Вечер оставил после себя тяжелый осадок. Я опустошил графин мадеры в одиночку, сидя у догоревшего камина, и лишь под утро лег спать, убаюканный треском головешек.
Следующие пару дней прошли в суете, позволив немного отвлечься от грызущих мыслей. Усадьба жила своей привычной, хотя и не совсем обычной, жизнью.
Ангар, отведенный под мастерские, днем и ночью светился огнями, издавая ритмичный грохот и звон. Там, под руководством неутомимого Кулибина, кипела работа.
Иван Петрович, конечно, не упустил случая поворчать.
— И на кой-ляд нам эти… цацки? — бормотал он, склонившись над верстаком, но его глаза при этом горели лихорадочным блеском.

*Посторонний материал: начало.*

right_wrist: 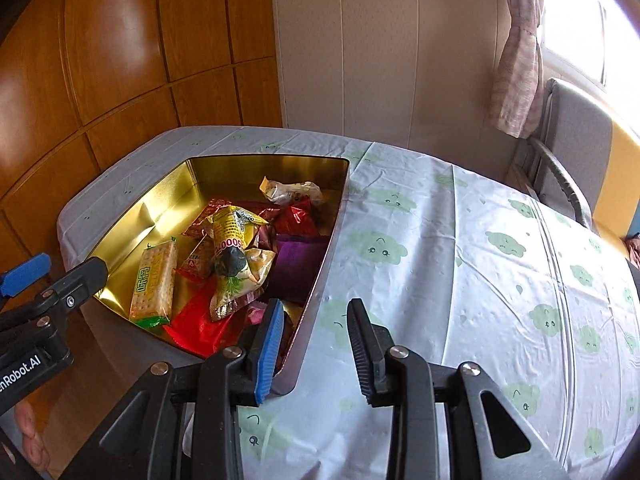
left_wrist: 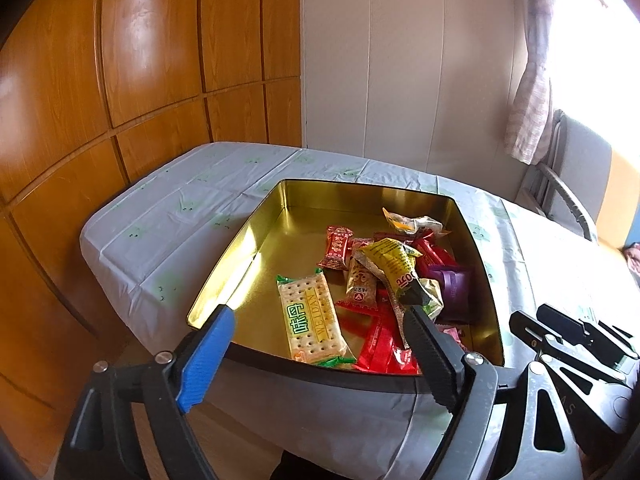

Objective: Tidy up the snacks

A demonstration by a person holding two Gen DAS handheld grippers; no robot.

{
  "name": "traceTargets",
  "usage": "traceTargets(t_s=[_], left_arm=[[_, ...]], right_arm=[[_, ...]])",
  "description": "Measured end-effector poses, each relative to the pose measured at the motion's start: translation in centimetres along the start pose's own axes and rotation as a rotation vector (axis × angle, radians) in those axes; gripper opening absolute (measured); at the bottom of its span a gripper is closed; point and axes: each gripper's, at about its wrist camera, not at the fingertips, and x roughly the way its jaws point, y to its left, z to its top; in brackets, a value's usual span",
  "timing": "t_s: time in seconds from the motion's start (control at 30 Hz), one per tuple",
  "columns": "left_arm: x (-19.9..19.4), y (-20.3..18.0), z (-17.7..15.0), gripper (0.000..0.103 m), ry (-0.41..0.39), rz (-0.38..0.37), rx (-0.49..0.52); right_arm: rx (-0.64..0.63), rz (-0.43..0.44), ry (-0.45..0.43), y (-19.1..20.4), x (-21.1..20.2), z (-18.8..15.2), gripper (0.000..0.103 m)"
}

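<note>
An open gold tin (left_wrist: 256,248) sits on the table and holds several wrapped snacks. A green-and-white cracker pack (left_wrist: 310,316) lies at its near left, and beside it are a yellow packet with a dark end (left_wrist: 394,264), red packets (left_wrist: 380,344) and a purple pack (left_wrist: 452,288). My left gripper (left_wrist: 320,310) hovers over the tin's near edge, open wide and holding nothing. My right gripper (right_wrist: 315,304) straddles the tin's right wall (right_wrist: 334,236), with the blue finger inside and the black one outside. Its pads stand clear of the metal, so it is open.
The tablecloth with green cloud prints (right_wrist: 460,260) stretches bare to the right of the tin. Wooden wall panels (left_wrist: 120,80) stand close on the left. A grey chair (right_wrist: 560,176) and a curtain (right_wrist: 516,60) are at the far right. My left gripper (right_wrist: 56,276) shows at the left edge.
</note>
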Motion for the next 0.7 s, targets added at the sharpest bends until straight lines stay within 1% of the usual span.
traceTargets(t_s=[0.7], left_arm=[[0.23, 0.69, -0.02, 0.089, 0.000, 0.011, -0.010]], right_arm=[[-0.018, -0.002, -0.005, 0.60, 0.10, -0.31, 0.034]])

Старый мастер водил ручкой по бумаге, выводя сложнейшие схемы. — Моя «самокатка» уже почти готова, Григорий! Только ходовую часть осталось довести, а ты меня отрываешь на эти… церковные побрякушки!
Я лишь усмехался. Ворчание не мешало ему с головой уходить в работу. Вот он, настоящий инженерный азарт! Он бы и родную матушку на второй план отодвинул, если бы та помешала ему в очередной раз просчитать зубцы шестеренки.
Илья и Степан тоже были в своей стихии. Их лица светились сосредоточенностью. Они спорили о тонкостях обработки бронзы, о правильном угле заточки инструмента, а по вечерам делились впечатлениями, ужиная за одним столом с Прошкой.
А я тем временем отправил пакет с чертежами Сперанскому. Нарочный ускакал на резвом коне, увозя с собой по моему убеждению, бомбу под сословное общество. Я не питал иллюзий: один я, без поддержки такого человека, как Михаил Михайлович, никогда бы не смог протащить подобную идею. Он был тем политическим гением, что мог обернуть любую революцию в рамки законности и благопристойности. Моя задача — придумать, его — продать.
Маленький Доходяга тоже понемногу приходил в себя. Он уже не выглядел как скелет, обтянутый шерстью. Под внимательным присмотром Кати и Прошки, настойчиво выпаивавших его из пипетки молоком и отварами, он начал шевелиться, даже пробовал мяукать — тоненько, почти неслышно, словно скрипка, разучивающая первую ноту. Катя от него не отходила, носилась с ним, словно с ценнейшим бриллиантом. Уголек спал у нее на коленях, зарывшись в шерстяной плед, а его маленькое сердечко, работая уже без аритмии, передавало тепло в девичьи ладони. Мир, рухнувший для Толстого, здесь, в детской, заново строился вокруг крошечного, черного комочка жизни.
Я же чертил механизм для следующего урока с наследниками. Им должно понравится. Уверен.